**WORK ORDER**
Lines with the string "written" must each be copied from the listing.

------

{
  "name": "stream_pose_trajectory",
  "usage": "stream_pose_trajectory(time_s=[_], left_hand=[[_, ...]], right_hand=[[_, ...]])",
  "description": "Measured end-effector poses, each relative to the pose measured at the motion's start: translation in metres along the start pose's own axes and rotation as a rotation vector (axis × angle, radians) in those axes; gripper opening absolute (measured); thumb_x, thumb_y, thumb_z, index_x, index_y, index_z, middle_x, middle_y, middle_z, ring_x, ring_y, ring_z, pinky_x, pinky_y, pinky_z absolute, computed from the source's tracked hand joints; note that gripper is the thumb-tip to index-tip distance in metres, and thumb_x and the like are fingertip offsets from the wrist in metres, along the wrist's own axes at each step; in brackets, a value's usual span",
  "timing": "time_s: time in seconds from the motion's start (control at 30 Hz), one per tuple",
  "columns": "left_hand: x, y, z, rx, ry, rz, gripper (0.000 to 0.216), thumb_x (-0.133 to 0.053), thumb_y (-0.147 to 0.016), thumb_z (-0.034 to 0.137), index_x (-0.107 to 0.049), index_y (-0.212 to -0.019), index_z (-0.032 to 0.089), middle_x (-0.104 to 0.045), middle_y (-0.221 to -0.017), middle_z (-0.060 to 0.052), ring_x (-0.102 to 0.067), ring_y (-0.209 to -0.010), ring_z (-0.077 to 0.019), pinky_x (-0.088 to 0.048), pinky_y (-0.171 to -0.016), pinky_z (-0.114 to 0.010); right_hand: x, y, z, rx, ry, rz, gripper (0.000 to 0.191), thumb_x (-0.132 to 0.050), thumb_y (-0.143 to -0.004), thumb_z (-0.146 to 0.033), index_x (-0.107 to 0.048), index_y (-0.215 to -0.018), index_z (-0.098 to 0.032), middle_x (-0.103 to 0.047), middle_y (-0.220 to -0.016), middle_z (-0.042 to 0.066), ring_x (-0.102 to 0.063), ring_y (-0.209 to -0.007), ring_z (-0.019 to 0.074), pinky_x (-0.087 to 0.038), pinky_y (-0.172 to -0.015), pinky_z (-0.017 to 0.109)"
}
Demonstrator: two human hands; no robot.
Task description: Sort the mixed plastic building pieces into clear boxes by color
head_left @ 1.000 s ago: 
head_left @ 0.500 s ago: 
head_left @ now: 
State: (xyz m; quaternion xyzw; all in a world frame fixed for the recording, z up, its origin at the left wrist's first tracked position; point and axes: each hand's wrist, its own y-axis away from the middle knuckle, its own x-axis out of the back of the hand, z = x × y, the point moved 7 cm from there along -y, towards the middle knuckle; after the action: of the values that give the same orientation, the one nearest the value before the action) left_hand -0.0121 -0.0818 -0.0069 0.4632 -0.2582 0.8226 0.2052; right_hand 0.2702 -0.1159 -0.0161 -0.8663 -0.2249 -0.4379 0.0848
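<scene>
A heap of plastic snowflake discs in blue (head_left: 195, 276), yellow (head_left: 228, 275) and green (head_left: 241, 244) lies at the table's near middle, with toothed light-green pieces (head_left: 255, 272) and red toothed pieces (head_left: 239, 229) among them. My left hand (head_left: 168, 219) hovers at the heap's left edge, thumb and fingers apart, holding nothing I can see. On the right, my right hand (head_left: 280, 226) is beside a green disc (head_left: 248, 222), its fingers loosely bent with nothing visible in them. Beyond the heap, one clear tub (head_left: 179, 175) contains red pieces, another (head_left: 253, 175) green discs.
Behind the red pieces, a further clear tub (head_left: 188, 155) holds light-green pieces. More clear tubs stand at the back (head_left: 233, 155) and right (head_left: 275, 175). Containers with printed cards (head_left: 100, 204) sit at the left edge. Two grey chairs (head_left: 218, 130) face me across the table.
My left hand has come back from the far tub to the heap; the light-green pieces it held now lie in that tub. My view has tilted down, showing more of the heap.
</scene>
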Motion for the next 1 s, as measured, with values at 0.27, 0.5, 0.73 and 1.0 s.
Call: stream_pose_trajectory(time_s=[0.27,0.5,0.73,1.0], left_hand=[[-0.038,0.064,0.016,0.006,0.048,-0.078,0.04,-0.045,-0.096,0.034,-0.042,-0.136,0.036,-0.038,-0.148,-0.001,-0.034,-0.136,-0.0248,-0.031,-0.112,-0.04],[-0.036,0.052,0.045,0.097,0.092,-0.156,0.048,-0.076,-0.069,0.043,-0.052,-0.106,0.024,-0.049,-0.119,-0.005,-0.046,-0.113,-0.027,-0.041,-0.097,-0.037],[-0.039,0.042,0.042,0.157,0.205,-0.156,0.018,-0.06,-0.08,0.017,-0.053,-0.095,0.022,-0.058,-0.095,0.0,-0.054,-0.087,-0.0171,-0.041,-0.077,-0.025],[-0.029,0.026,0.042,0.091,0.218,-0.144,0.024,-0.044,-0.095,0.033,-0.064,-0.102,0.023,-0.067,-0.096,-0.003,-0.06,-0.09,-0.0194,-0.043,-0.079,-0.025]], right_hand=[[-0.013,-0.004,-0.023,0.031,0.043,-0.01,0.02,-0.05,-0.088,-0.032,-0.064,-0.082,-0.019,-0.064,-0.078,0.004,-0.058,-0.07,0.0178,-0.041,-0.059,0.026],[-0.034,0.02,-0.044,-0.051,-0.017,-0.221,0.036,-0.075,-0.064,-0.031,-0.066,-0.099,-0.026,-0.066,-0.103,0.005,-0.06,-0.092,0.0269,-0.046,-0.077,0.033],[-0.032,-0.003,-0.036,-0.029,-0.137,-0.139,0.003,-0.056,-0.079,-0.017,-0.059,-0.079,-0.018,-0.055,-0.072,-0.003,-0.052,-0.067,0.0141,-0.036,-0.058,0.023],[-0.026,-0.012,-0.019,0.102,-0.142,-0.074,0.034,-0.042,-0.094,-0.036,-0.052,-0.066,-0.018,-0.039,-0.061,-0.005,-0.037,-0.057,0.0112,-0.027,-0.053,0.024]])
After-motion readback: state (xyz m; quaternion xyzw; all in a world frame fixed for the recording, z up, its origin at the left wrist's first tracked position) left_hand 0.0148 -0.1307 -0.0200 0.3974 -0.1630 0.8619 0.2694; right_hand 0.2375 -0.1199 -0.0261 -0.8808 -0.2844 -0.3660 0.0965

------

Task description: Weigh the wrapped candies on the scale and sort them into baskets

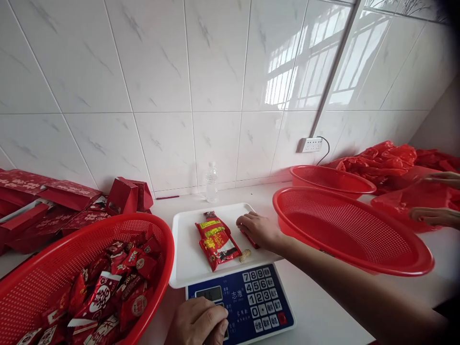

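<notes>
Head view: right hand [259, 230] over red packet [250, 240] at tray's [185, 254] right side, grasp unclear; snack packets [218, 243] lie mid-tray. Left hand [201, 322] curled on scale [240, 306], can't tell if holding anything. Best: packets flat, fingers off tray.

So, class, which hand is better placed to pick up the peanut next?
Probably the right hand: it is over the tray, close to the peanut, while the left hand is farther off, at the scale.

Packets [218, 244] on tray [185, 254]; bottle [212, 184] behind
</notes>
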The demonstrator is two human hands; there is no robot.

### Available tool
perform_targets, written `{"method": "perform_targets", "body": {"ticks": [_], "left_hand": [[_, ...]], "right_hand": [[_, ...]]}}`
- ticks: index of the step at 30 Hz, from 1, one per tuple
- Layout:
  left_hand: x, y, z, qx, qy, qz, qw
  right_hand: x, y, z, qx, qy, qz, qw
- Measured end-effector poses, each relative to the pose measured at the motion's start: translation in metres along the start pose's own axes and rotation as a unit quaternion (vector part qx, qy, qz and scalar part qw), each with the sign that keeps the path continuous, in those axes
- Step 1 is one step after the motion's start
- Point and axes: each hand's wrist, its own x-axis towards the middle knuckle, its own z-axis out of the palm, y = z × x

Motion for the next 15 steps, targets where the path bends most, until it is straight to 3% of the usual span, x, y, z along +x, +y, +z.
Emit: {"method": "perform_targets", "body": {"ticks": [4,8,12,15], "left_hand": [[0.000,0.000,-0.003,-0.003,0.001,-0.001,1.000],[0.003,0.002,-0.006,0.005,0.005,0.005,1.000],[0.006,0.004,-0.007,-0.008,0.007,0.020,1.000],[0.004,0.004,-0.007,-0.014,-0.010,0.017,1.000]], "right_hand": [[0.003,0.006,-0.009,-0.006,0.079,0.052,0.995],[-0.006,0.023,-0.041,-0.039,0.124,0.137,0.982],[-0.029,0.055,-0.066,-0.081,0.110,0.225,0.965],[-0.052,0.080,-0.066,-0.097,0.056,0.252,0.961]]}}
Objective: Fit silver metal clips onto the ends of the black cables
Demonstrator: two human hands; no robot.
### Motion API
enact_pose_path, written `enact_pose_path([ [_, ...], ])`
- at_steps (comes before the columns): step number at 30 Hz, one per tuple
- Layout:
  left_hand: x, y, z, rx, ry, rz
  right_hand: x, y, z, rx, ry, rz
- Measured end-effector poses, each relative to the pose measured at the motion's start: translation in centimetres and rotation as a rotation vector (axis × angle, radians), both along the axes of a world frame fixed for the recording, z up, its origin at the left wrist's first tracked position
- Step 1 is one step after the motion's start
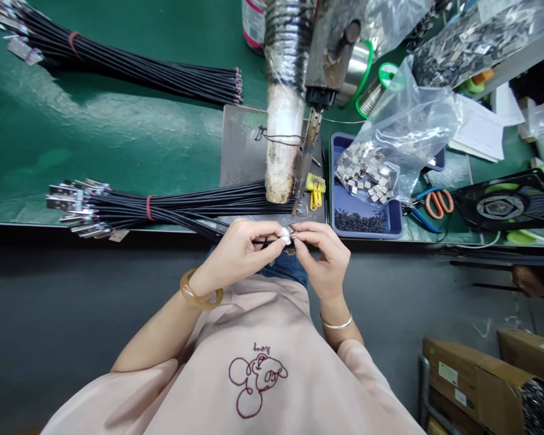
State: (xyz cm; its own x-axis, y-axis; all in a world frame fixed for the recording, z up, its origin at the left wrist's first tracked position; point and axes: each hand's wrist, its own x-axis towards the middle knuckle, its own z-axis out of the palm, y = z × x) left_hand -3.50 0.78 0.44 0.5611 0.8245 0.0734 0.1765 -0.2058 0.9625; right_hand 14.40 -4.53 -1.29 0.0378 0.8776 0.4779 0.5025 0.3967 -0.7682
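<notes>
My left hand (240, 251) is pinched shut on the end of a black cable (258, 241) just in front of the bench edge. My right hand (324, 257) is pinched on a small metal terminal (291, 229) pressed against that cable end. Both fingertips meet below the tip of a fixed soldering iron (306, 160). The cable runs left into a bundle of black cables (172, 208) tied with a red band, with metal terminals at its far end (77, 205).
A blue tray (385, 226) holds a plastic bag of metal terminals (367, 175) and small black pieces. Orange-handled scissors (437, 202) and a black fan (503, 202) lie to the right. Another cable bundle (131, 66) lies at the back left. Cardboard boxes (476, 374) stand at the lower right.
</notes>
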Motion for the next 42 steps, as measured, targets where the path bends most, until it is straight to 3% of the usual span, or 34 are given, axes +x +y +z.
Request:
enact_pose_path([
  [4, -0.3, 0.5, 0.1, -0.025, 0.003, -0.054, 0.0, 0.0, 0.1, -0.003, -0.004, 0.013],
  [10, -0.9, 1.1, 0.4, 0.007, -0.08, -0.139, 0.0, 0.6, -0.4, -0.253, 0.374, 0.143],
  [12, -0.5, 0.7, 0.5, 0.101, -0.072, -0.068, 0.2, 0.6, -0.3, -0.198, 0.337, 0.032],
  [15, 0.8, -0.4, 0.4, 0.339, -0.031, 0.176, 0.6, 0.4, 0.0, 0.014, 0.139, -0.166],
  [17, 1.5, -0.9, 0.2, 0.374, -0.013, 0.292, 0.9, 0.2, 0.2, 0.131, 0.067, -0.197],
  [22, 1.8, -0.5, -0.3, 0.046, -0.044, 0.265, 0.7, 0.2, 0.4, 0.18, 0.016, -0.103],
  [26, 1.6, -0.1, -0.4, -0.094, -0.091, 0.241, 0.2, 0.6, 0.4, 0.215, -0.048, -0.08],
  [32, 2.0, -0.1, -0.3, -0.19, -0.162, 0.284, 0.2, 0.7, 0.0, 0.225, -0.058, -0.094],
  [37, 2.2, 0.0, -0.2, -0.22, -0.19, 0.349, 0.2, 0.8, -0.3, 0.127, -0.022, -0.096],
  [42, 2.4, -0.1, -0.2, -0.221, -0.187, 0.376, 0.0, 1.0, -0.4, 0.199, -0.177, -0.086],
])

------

**YOUR SOLUTION**
perform_targets, written `{"method": "perform_targets", "body": {"ticks": [_], "left_hand": [[_, ...]], "right_hand": [[_, ...]]}}`
enact_pose_path, written `enact_pose_path([ [_, ...], ])`

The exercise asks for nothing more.